⑥ ホストクラブの正体
くたびれたスーツに包まれた背中についていくと、きれいなお庭に出た。
透明なゆりやカスミソウが、幻想的に揺れてる。
あれ?
たしかシドニーさん、別室へ行くって言ってたのに。
「あの……」
呼び止めると、彼が振り返る。
さっきとは別人のようにきりりとした顔をして。
「夢未さん。お願いがあります」
「え?」
誰もいない中庭に、くっきりしたシドニーさんの声が響く。
「ここから逃げてください。ここはホストクラブに名を借りた、悪の巣窟です」
涼し気な夜風が、通り抜けていく。
「どういう、ことですか」
苦し気な瞳に、問いかける。
「ここにいるホストたちの狙いは、お客さまたちの恋心。女の人たちの心のブーフシュテルンを根こそぎ奪おうとする、あこぎな連中ですよ」
ぎくりといやな汗が、背中を駆け抜ける。
信じられない想いで、訊く。
「でも、ここにいるホストさんたちはみんな、文学のなかの、すてきなヒーローさんなんですよね? いい人たちのはずじゃ……」
さっと、苦し気なシドニーさんの目が伏せられる。
「すみません。これ以上詳しいことは口留めされていて言えないんですがね。とにかく、いっこくも早く逃げないといけません。あなたもお友達も」
いきなり一つの事実だけを前にしても、全貌が全く見えない。
でも一つ、だいじなことがわかっている。
「シドニーさんは、よく思ってないんですよね。このホストクラブが恋心を奪い続けているのを。だから、わたしにほんとうのことを告げて、逃げるように言ってくれたんですよね」
そう言うと、彼は黙ってしまった。
その沈黙は肯定と同じだ。
このホストクラブは、今、悪の巣窟になっている。
そしてシドニーさんは、どうしてか、彼らにしたがわざるをえないんだ。
ほんとうはこんなこと、したくないのに。
しんと静まり返った心に、むくむくとなにかが沸き起こるのを感じる。
「わたしたちに任せてください、シドニーさん」
彼ははたと首をかしげた。
「任せて、とは?」
こんなとっておきの情報をくれたんだもの。
お返しに、わたしは正体を告げる。
「わたしたち三人は、チーム文学乙女のメンバーなんです」
驚きに見開かれた目をちょっと照れて見返す。
「『チーム文学乙女』……!? 数々の悪役たちや、果ては本専門の盗賊集団ブラックブックスからメルヒェンガルテンを守ったという、あの乙女たちですか?」
「えへへ……。

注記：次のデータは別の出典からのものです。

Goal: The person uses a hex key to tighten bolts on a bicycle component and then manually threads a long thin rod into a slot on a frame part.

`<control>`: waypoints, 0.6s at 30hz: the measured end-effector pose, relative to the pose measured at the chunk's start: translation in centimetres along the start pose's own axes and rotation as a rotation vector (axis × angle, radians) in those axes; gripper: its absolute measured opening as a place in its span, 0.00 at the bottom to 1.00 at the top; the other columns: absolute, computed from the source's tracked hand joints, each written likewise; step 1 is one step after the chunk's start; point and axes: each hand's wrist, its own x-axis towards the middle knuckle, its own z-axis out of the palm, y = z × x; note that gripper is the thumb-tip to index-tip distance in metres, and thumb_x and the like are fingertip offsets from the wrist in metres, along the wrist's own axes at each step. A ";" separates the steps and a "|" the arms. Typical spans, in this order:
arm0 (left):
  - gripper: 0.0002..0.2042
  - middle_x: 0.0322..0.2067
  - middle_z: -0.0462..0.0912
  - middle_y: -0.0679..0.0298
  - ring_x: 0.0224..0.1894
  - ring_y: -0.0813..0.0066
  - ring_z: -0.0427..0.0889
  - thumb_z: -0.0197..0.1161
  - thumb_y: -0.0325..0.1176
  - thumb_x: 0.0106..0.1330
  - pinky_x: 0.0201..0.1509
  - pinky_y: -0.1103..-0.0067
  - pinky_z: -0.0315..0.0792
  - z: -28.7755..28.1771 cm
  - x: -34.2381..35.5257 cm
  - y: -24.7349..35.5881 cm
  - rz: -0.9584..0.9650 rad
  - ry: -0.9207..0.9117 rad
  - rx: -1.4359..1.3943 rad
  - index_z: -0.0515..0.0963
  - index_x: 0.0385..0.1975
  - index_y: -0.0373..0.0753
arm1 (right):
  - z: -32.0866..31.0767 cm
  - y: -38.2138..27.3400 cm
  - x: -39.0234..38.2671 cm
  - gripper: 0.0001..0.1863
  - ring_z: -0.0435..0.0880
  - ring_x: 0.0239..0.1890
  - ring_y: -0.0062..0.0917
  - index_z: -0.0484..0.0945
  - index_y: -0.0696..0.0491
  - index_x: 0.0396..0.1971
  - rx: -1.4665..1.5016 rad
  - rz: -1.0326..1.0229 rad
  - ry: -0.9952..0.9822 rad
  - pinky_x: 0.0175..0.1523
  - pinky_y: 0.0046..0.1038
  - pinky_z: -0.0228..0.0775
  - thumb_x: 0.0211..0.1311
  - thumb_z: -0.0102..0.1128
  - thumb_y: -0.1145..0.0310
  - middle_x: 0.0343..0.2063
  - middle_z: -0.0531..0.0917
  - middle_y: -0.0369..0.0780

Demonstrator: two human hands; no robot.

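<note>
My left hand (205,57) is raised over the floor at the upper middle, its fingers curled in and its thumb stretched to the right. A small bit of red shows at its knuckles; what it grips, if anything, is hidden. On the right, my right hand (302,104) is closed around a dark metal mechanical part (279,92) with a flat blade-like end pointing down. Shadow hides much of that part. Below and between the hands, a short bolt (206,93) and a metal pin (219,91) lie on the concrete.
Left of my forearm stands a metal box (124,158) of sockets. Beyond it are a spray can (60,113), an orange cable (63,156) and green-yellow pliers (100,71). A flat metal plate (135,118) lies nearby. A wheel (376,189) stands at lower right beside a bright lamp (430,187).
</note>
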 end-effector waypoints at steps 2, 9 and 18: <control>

そんなふうに、伝説みたく言われると照れちゃうんですけど」
「こういう言い方をしたら、失礼かもしれませんけどね、あなたたちのような、愛らしい少女たちが。とても信じられません」
真実を証明するように、ぎゅっと、シドニーさんの手を握る。
「すぐに三人で作戦会議をひらいて、シドニーさんを救う方法を考えます。--かならず、助けます」
シドニーさんをひたと見つめて、わたしはうなずいた。